TBR: "x/ref": Remove security.CallSide
Update w.r.t CL: https://vanadium-review.googlesource.com/#/c/8524/
MultiPart: 2/3
Change-Id: Ifb894c088d2aa73b30adc373f1136529117beb16
diff --git a/profiles/internal/rpc/full_test.go b/profiles/internal/rpc/full_test.go
index dcbcfa9..bd5f0fe 100644
--- a/profiles/internal/rpc/full_test.go
+++ b/profiles/internal/rpc/full_test.go
@@ -207,7 +207,7 @@
if tp == nil {
return security.Discharge{}, fmt.Errorf("discharger: %v does not represent a third-party caveat", cav)
}
- if err := tp.Dischargeable(call, security.CallSideRemote); err != nil {
+ if err := tp.Dischargeable(call); err != nil {
return security.Discharge{}, fmt.Errorf("third-party caveat %v cannot be discharged for this context: %v", cav, err)
}
// Add a fakeTimeCaveat to be able to control discharge expiration via 'clock'.
@@ -1969,7 +1969,7 @@
if tp == nil {
return security.Discharge{}, fmt.Errorf("discharger: %v does not represent a third-party caveat", cav)
}
- if err := tp.Dischargeable(call, security.CallSideRemote); err != nil {
+ if err := tp.Dischargeable(call); err != nil {
return security.Discharge{}, fmt.Errorf("third-party caveat %v cannot be discharged for this context: %v", cav, err)
}
expDur := 10 * time.Millisecond
@@ -2039,7 +2039,7 @@
func init() {
rpc.RegisterUnknownProtocol("wsh", websocket.HybridDial, websocket.HybridListener)
- security.RegisterCaveatValidator(fakeTimeCaveat, func(_ security.Call, _ security.CallSide, t int64) error {
+ security.RegisterCaveatValidator(fakeTimeCaveat, func(_ security.Call, t int64) error {
if now := clock.Now(); now > t {
return fmt.Errorf("fakeTimeCaveat expired: now=%d > then=%d", now, t)
}
diff --git a/profiles/internal/rt/ipc_test.go b/profiles/internal/rt/ipc_test.go
index f613e3d..2fdcdab 100644
--- a/profiles/internal/rt/ipc_test.go
+++ b/profiles/internal/rt/ipc_test.go
@@ -264,7 +264,7 @@
if tp == nil {
return security.Discharge{}, fmt.Errorf("discharger: not a third party caveat (%v)", cav)
}
- if err := tp.Dischargeable(call, security.CallSideRemote); err != nil {
+ if err := tp.Dischargeable(call); err != nil {
return security.Discharge{}, fmt.Errorf("third-party caveat %v cannot be discharged for this context: %v", tp, err)
}
// If its the first time being called, add an expiry caveat and a MethodCaveat for "EchoBlessings".

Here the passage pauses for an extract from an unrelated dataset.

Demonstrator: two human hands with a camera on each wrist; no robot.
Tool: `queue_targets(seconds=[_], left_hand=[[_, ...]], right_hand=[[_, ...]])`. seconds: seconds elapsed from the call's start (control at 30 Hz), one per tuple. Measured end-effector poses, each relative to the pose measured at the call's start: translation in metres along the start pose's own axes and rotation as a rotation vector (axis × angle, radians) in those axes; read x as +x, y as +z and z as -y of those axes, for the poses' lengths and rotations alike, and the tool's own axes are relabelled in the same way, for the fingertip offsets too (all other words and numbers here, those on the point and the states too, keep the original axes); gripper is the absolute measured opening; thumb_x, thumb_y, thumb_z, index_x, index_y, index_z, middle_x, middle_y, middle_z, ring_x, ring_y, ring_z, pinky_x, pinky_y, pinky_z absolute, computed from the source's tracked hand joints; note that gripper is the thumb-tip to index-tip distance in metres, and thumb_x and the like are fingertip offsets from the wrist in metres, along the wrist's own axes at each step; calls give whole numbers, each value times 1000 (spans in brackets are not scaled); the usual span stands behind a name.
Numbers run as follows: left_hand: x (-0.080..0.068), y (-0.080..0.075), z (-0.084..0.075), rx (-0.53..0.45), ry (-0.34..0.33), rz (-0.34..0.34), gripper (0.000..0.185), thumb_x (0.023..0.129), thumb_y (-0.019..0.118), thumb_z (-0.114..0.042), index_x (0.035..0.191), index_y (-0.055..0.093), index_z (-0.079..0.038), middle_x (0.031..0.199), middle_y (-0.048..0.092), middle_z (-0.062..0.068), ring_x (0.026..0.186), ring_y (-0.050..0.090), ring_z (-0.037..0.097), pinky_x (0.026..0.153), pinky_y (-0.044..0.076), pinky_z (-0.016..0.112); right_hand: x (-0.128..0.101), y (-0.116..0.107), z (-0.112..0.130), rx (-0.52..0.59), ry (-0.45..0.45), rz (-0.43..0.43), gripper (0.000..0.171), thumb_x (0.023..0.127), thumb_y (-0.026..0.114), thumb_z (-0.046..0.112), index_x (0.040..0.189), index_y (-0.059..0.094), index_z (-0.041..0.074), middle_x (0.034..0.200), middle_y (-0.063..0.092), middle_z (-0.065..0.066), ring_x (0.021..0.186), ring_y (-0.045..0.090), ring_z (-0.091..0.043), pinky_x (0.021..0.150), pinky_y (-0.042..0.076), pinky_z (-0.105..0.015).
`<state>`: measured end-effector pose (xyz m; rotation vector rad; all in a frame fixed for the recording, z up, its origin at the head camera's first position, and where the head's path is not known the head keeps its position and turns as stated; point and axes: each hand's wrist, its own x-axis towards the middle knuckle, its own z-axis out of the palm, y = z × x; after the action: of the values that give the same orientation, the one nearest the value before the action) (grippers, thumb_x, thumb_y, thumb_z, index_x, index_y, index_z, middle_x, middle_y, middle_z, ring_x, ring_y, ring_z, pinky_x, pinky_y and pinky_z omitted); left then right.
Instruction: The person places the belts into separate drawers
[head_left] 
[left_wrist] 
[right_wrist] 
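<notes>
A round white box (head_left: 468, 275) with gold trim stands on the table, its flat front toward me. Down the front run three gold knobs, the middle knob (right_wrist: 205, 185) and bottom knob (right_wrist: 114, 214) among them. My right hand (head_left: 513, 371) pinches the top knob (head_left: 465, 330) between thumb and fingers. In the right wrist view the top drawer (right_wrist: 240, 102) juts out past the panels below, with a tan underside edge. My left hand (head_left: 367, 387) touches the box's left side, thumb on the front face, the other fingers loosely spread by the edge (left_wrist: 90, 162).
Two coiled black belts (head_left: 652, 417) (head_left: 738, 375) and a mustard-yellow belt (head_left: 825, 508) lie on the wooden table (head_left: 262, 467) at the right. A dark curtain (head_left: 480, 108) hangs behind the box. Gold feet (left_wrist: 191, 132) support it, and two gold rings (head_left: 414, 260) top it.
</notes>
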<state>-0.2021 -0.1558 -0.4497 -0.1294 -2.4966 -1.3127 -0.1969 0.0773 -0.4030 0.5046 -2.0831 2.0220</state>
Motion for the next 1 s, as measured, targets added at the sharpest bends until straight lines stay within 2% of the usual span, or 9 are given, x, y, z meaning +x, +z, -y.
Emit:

diff --git a/services/identity/internal/revocation/revocation_manager.go b/services/identity/internal/revocation/revocation_manager.go
index a3068a8..9cd28e1 100644
--- a/services/identity/internal/revocation/revocation_manager.go
+++ b/services/identity/internal/revocation/revocation_manager.go
@@ -78,7 +78,7 @@
return timestamp
}
-func isRevoked(_ security.Call, _ security.CallSide, key []byte) error {
+func isRevoked(_ security.Call, key []byte) error {
revocationLock.RLock()
if revocationDB == nil {
revocationLock.RUnlock()
diff --git a/services/mgmt/device/impl/app_service.go b/services/mgmt/device/impl/app_service.go
index 5f13379..3a64b89 100644
--- a/services/mgmt/device/impl/app_service.go
+++ b/services/mgmt/device/impl/app_service.go
@@ -725,7 +725,7 @@
}
// TODO(rjkroege): Divide the permission lists into those used by the device manager
// and those used by the application itself.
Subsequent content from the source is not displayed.